◆ **Prompt**:
Filter this material down to the lines that hold "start", copying each one.

********

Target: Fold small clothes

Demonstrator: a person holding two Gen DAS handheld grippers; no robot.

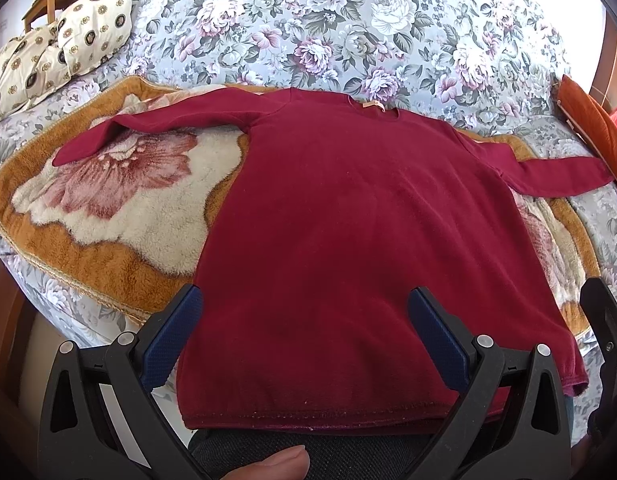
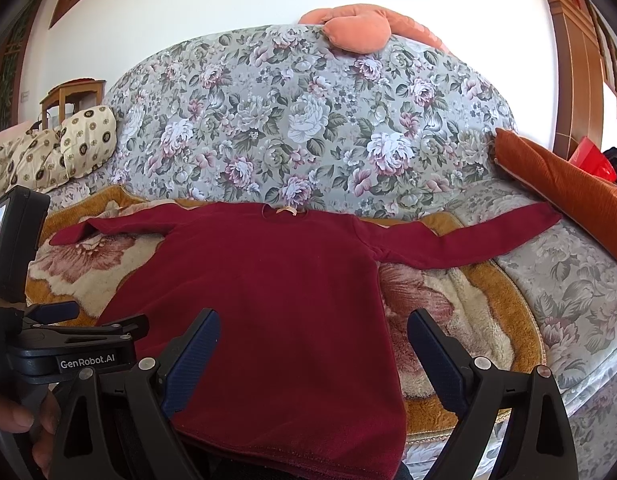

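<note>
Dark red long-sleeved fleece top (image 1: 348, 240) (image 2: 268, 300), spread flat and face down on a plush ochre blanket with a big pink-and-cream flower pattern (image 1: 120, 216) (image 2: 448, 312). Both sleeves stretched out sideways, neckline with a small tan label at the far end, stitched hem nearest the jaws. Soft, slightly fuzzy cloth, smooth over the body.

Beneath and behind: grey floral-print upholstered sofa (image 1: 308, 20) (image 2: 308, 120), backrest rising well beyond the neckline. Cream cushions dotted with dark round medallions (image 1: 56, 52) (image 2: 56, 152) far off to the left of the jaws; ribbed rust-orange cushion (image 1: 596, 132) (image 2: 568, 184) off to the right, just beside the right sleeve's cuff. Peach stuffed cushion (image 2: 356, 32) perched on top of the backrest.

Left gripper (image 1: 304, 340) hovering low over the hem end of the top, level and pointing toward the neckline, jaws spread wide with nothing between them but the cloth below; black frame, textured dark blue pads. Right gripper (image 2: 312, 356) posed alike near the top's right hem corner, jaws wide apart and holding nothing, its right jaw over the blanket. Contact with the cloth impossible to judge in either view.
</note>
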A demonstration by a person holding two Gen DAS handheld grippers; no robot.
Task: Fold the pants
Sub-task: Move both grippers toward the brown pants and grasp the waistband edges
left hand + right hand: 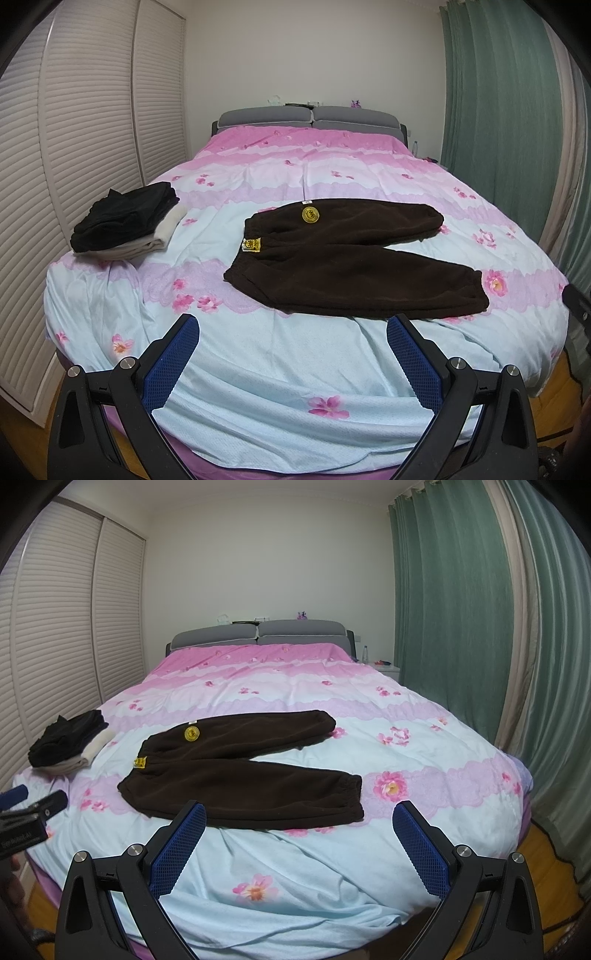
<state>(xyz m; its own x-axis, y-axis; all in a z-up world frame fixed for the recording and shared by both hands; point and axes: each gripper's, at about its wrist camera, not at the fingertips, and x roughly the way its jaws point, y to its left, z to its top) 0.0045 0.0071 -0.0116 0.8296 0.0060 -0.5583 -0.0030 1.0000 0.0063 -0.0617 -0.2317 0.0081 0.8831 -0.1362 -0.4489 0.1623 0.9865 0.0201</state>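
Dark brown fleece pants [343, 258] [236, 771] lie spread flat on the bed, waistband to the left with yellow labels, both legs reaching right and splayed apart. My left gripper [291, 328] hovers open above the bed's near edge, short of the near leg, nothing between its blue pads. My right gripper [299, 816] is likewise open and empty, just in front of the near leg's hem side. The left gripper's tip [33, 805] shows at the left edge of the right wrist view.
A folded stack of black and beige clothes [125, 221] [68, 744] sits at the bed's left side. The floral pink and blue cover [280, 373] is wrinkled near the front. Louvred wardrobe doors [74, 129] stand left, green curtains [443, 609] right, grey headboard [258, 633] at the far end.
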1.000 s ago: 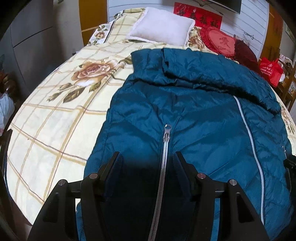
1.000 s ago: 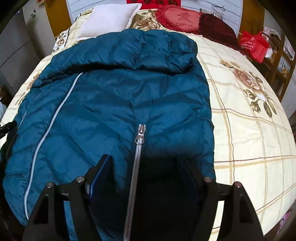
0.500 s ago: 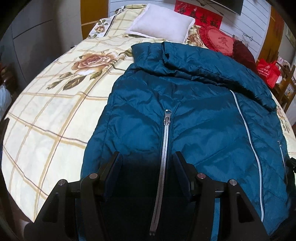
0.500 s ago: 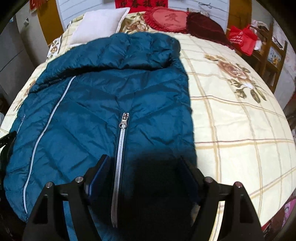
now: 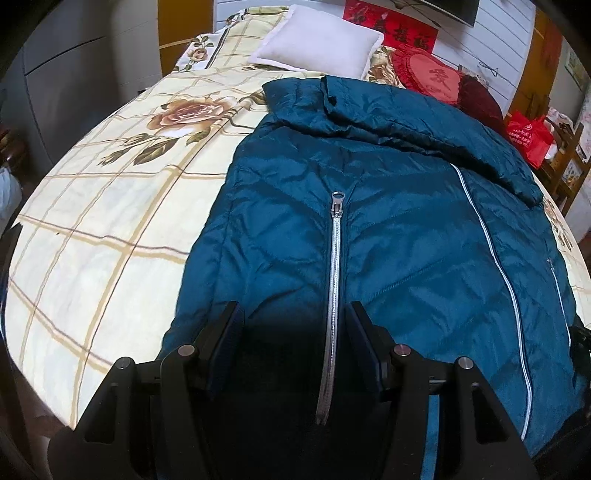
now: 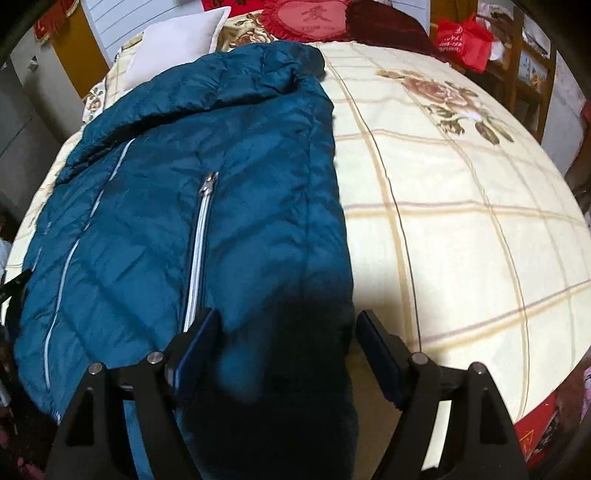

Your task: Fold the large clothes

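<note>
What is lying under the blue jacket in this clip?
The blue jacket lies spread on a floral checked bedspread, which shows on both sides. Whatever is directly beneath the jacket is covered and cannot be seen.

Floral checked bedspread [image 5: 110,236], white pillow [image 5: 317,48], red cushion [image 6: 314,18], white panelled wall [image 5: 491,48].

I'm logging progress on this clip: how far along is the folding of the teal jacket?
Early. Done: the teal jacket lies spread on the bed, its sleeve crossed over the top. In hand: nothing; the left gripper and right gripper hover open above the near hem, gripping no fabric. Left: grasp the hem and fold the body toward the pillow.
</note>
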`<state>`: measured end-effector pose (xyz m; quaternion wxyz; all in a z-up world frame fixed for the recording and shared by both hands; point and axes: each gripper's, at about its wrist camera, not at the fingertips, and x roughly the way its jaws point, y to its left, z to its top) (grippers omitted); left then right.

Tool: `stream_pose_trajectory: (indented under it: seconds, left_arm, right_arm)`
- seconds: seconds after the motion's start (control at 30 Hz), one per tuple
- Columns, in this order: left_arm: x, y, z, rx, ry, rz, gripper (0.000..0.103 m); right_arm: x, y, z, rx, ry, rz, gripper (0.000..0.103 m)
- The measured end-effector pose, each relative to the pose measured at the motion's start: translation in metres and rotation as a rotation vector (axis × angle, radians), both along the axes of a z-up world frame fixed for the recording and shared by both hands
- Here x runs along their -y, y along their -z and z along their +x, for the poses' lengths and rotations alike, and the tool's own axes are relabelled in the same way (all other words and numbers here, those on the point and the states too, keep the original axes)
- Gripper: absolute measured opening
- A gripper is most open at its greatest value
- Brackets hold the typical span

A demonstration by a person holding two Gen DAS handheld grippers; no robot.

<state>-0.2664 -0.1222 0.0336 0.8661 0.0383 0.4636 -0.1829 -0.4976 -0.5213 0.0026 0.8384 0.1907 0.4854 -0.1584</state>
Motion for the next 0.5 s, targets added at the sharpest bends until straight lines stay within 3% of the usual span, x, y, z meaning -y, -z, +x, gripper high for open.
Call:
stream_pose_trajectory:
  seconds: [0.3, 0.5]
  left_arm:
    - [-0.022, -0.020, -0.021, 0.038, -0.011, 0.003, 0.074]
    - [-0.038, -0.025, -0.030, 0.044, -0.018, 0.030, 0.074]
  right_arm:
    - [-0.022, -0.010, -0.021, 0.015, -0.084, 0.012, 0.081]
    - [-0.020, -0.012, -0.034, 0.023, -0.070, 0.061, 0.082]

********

◆ **Answer section**:
- seconds: seconds after the motion's start (control at 30 Hz), one per tuple
- The measured end-effector pose, each relative to the pose measured at the motion's start: translation in metres and rotation as a rotation vector (axis × angle, radians), both along the axes of a z-up world frame fixed for the recording and shared by both hands

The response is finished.